### [What you should do]
Return the run of lines below that opens with the line containing "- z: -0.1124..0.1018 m" and closes with the line containing "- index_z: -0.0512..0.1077", keeping each one exact.

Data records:
★ ★ ★ ★ ★
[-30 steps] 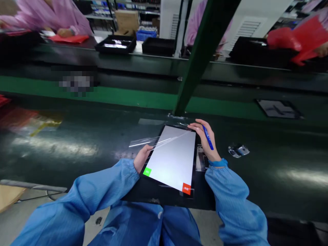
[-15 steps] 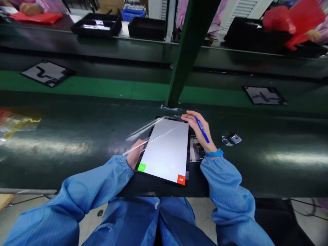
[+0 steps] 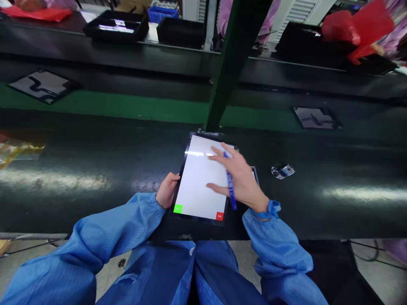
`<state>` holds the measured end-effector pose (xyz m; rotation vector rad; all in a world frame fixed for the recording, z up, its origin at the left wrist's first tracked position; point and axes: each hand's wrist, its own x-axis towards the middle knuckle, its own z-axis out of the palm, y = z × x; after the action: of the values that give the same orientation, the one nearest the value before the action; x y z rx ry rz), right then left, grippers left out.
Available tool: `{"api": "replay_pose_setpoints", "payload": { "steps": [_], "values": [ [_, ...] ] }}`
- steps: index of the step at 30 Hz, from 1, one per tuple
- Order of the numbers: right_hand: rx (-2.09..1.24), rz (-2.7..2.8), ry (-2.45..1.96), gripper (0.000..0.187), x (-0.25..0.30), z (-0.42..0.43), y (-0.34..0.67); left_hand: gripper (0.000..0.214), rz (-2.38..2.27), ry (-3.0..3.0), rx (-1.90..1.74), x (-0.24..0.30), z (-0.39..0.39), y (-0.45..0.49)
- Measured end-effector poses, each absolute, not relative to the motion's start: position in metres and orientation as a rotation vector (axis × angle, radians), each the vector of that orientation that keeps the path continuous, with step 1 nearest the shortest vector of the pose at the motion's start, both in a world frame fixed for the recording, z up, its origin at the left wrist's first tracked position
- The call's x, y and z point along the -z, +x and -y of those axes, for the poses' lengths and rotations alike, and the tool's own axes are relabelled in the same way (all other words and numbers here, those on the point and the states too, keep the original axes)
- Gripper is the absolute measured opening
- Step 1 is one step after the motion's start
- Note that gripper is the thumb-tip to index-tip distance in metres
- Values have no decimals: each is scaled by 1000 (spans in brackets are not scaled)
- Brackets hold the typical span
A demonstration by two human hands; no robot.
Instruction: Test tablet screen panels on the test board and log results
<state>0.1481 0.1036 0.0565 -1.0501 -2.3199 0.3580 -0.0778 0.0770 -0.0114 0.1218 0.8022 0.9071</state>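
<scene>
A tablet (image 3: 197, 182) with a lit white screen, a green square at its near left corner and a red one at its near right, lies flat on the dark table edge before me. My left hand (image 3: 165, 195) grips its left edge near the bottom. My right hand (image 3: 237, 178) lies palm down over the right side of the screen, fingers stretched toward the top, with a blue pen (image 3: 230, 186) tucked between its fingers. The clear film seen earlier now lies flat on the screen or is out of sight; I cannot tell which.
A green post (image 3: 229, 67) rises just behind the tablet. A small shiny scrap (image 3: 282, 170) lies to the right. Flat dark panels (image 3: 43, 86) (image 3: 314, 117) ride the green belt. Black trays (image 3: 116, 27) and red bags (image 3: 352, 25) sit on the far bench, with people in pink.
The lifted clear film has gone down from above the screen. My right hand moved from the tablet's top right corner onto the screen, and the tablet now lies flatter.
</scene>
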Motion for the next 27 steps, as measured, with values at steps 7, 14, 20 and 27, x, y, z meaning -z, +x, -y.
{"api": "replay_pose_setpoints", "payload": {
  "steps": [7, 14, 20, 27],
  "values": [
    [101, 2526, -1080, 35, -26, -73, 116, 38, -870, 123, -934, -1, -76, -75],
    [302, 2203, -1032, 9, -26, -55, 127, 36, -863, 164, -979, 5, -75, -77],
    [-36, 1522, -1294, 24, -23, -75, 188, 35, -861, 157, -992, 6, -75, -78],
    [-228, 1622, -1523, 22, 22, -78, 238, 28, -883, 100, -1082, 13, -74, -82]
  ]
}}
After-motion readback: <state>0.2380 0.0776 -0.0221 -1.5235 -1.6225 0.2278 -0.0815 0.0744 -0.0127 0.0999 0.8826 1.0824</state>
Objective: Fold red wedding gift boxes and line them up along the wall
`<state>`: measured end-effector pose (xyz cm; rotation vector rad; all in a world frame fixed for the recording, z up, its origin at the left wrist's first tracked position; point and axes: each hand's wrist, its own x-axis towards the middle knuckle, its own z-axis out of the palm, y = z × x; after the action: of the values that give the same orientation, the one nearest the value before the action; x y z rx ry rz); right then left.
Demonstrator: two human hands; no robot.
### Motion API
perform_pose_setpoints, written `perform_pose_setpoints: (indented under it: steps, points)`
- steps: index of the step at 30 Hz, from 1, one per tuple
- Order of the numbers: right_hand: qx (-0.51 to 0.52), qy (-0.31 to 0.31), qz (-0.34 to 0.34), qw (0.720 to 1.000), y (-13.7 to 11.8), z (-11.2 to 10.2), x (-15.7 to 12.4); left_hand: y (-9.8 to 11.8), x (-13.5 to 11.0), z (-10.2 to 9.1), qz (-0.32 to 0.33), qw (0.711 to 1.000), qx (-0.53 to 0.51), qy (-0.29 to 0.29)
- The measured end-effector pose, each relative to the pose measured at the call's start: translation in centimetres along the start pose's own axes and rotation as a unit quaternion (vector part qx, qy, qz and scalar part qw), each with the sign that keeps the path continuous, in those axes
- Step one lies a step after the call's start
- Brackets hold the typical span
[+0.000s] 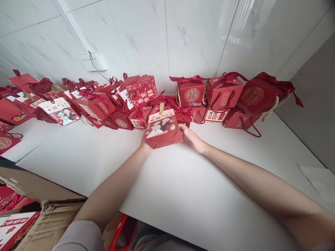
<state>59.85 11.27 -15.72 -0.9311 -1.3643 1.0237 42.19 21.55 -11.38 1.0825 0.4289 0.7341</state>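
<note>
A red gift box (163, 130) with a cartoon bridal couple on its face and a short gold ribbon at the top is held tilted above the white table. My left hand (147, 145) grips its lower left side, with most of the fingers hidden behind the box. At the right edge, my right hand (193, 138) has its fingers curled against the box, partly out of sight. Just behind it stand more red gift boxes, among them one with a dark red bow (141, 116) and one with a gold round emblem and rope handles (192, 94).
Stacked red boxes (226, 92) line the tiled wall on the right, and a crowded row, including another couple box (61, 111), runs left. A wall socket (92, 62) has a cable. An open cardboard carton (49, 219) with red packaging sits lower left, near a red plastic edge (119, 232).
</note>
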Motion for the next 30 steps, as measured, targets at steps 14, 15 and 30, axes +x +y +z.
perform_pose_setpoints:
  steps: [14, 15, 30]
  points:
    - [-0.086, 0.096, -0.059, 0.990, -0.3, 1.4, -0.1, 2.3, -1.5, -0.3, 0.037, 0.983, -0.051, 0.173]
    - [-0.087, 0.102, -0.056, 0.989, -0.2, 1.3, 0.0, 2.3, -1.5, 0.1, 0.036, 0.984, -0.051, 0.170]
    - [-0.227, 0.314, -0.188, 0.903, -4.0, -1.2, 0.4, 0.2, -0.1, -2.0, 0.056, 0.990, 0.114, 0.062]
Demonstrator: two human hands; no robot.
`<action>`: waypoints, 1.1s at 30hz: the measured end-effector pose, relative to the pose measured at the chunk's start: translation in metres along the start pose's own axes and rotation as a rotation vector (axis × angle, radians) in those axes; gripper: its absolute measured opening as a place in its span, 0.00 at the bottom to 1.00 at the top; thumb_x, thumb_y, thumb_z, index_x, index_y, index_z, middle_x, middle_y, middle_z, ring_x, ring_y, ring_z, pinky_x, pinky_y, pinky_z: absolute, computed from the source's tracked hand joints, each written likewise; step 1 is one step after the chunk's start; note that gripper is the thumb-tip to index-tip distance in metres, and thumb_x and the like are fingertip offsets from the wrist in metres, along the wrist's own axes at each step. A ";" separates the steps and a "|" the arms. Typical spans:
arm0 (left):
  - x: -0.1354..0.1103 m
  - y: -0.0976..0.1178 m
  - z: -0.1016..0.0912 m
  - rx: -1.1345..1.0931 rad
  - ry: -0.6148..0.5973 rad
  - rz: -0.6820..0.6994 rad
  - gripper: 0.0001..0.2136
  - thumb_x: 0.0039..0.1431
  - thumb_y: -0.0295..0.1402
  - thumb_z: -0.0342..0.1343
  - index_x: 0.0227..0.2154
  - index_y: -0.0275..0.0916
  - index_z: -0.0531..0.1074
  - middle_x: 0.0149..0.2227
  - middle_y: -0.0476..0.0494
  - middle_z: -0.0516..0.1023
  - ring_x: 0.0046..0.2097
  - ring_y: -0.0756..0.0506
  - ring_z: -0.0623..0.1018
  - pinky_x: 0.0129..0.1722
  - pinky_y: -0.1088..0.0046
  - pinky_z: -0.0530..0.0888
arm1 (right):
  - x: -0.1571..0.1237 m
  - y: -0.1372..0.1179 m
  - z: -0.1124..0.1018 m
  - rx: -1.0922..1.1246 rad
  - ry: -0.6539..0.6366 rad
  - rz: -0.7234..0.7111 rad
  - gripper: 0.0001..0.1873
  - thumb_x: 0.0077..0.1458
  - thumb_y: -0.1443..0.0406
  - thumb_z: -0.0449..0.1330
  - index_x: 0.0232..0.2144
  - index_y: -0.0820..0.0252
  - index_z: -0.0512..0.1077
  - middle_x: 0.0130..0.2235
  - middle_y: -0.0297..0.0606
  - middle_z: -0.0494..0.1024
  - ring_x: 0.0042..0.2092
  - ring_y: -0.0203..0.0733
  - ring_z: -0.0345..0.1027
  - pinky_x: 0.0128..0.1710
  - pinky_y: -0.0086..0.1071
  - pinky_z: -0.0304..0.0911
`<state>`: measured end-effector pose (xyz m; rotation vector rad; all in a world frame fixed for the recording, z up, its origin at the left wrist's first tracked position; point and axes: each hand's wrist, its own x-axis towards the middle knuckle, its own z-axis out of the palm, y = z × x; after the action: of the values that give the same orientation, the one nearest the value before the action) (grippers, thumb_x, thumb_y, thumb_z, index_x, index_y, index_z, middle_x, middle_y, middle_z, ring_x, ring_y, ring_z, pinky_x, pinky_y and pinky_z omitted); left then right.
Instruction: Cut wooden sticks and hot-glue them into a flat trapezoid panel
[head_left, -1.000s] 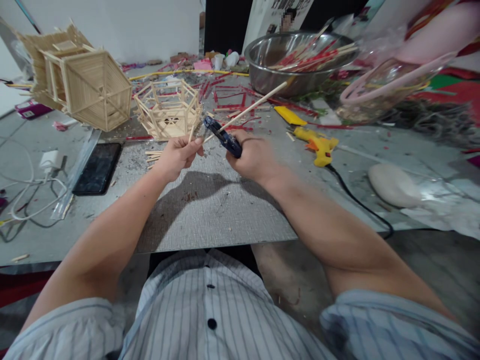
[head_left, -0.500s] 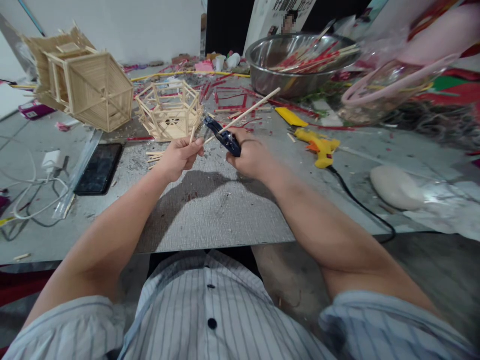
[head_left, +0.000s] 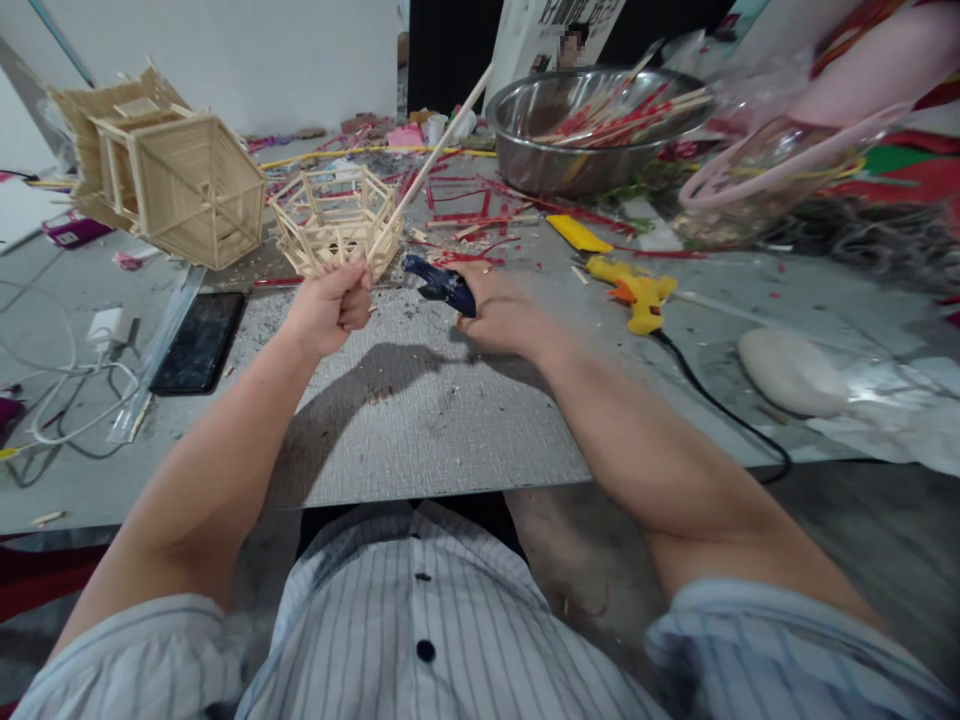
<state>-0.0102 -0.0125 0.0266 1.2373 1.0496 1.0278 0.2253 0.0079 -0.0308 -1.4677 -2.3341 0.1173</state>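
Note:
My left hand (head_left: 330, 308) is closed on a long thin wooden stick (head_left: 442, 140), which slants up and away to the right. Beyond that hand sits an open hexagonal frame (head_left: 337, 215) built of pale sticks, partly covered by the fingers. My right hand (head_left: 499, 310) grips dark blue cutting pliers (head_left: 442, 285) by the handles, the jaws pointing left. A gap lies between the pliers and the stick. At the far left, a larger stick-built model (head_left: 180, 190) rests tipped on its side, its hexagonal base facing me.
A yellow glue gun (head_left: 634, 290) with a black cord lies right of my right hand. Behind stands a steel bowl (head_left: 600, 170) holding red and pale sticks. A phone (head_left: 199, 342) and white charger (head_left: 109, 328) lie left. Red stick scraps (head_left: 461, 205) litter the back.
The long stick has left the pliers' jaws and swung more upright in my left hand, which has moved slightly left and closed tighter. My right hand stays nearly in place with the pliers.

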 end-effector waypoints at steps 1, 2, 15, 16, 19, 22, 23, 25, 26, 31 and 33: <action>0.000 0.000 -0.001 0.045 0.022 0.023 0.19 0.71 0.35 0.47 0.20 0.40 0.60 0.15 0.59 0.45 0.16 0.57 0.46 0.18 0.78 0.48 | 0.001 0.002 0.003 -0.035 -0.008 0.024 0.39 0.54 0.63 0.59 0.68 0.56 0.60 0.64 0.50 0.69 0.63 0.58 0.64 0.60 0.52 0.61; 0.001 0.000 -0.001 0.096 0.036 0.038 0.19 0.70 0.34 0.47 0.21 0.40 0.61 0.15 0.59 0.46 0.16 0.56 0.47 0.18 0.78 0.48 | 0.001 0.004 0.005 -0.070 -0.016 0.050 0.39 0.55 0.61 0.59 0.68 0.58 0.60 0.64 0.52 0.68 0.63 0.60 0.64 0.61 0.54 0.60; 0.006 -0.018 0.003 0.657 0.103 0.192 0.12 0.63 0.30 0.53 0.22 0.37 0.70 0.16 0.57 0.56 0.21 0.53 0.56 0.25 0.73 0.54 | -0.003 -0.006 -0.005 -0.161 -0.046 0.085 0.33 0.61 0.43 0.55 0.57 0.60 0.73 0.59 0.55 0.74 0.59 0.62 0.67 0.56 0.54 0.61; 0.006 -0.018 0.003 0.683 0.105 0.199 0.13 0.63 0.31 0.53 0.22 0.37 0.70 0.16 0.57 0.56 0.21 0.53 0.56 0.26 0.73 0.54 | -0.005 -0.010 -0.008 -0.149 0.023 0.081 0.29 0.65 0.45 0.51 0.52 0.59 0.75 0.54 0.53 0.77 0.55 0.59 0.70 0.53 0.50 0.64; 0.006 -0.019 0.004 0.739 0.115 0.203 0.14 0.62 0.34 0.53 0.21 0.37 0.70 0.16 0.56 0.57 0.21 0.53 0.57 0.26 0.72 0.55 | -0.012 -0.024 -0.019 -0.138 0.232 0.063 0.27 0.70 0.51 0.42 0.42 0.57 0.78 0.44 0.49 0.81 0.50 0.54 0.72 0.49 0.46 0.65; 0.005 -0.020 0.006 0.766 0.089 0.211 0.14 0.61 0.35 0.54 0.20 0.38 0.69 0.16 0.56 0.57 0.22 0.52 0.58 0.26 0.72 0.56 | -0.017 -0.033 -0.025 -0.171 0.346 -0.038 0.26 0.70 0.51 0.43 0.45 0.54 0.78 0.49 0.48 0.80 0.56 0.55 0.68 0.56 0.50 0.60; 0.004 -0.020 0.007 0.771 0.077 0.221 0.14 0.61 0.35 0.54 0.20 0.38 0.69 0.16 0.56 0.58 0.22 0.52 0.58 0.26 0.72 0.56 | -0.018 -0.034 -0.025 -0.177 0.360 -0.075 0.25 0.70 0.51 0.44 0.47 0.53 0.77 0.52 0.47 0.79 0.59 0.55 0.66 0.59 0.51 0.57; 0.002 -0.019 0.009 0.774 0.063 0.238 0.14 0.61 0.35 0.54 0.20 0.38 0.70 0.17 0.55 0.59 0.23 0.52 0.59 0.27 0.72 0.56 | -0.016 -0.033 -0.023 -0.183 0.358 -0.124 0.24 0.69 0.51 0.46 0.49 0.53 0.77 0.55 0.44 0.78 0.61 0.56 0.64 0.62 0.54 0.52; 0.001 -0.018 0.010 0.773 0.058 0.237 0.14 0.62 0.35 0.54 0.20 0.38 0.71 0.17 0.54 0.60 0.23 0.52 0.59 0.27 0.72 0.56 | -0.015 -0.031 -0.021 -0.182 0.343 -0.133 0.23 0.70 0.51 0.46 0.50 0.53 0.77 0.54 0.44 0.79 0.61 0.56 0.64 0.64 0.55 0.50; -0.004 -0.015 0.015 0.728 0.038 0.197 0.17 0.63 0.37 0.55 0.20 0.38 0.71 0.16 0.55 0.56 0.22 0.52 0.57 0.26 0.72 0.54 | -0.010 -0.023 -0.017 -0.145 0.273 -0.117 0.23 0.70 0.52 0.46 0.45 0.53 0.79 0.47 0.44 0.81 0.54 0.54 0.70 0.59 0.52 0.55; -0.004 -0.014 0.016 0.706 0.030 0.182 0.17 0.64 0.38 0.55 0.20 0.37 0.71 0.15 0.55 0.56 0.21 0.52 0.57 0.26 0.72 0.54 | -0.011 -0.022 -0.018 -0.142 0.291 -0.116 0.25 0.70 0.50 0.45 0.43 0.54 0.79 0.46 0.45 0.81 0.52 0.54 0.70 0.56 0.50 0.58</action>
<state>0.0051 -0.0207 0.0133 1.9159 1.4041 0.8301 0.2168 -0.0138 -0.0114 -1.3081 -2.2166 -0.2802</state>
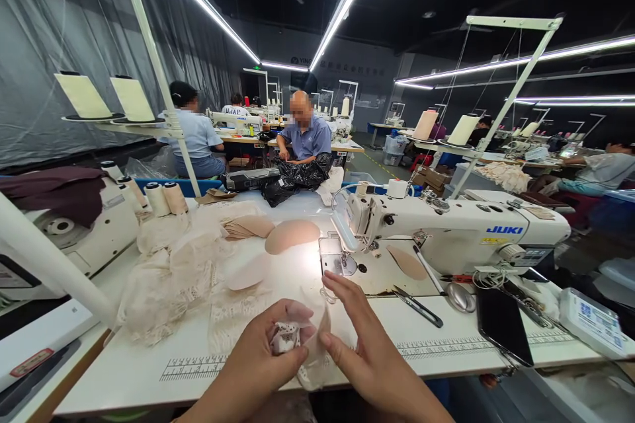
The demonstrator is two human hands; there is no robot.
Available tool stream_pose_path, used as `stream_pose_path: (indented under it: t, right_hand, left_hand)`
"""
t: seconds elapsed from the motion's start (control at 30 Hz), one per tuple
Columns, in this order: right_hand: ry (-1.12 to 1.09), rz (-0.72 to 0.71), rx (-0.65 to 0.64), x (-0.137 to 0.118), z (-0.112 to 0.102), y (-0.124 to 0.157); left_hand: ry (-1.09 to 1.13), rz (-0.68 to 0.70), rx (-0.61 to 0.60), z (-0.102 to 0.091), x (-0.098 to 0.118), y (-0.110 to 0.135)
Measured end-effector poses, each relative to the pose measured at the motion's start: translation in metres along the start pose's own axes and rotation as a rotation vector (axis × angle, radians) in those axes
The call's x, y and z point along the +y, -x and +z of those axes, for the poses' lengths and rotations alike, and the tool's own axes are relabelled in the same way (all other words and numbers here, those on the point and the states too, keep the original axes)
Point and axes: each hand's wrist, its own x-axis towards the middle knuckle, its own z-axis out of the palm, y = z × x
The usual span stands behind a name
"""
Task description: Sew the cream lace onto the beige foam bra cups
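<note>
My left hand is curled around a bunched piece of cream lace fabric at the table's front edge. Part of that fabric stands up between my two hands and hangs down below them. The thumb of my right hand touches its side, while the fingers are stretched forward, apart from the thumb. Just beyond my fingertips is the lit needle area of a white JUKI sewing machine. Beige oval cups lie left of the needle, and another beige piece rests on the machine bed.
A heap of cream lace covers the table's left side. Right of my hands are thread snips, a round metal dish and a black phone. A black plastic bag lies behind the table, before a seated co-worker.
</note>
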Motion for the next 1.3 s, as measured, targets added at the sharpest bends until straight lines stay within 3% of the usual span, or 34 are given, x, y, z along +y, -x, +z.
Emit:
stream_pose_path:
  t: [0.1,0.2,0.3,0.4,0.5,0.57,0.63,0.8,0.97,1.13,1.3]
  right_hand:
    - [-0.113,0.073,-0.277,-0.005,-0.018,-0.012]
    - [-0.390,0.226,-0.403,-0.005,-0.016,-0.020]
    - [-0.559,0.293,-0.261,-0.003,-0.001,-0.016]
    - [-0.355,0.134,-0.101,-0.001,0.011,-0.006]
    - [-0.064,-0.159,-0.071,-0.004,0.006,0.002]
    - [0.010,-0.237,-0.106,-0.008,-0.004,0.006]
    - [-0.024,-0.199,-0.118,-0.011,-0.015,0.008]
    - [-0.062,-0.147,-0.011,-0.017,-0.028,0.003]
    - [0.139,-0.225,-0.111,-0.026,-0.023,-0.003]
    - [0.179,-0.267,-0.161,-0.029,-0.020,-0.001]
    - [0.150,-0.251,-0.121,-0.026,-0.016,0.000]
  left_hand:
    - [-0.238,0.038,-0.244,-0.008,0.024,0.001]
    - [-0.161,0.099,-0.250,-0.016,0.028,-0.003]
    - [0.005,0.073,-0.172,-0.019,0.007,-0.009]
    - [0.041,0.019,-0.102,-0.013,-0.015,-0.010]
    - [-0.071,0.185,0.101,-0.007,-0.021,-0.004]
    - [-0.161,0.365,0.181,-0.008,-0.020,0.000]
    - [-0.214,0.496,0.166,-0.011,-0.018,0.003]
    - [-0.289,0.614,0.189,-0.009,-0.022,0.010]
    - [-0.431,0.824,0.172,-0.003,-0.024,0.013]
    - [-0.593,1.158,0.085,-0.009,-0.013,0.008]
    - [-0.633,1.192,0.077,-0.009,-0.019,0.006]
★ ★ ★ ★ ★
### [Expected output]
  - z: -0.1124..0.1018 m
  - rx: -1.0922..1.1246 rad
  - ry: -0.6539..0.6366 rad
  - rz: -0.7234..0.7111 rad
  - gripper: 0.0001..0.1873
  - thumb_x: 0.0077..0.1458
  - thumb_y: -0.1443..0.0406
  - thumb_z: -0.0449..0.1330
  - index_x: 0.0232..0.2144
  - index_y: -0.0820..0.0252
  - index_z: -0.0512..0.1077

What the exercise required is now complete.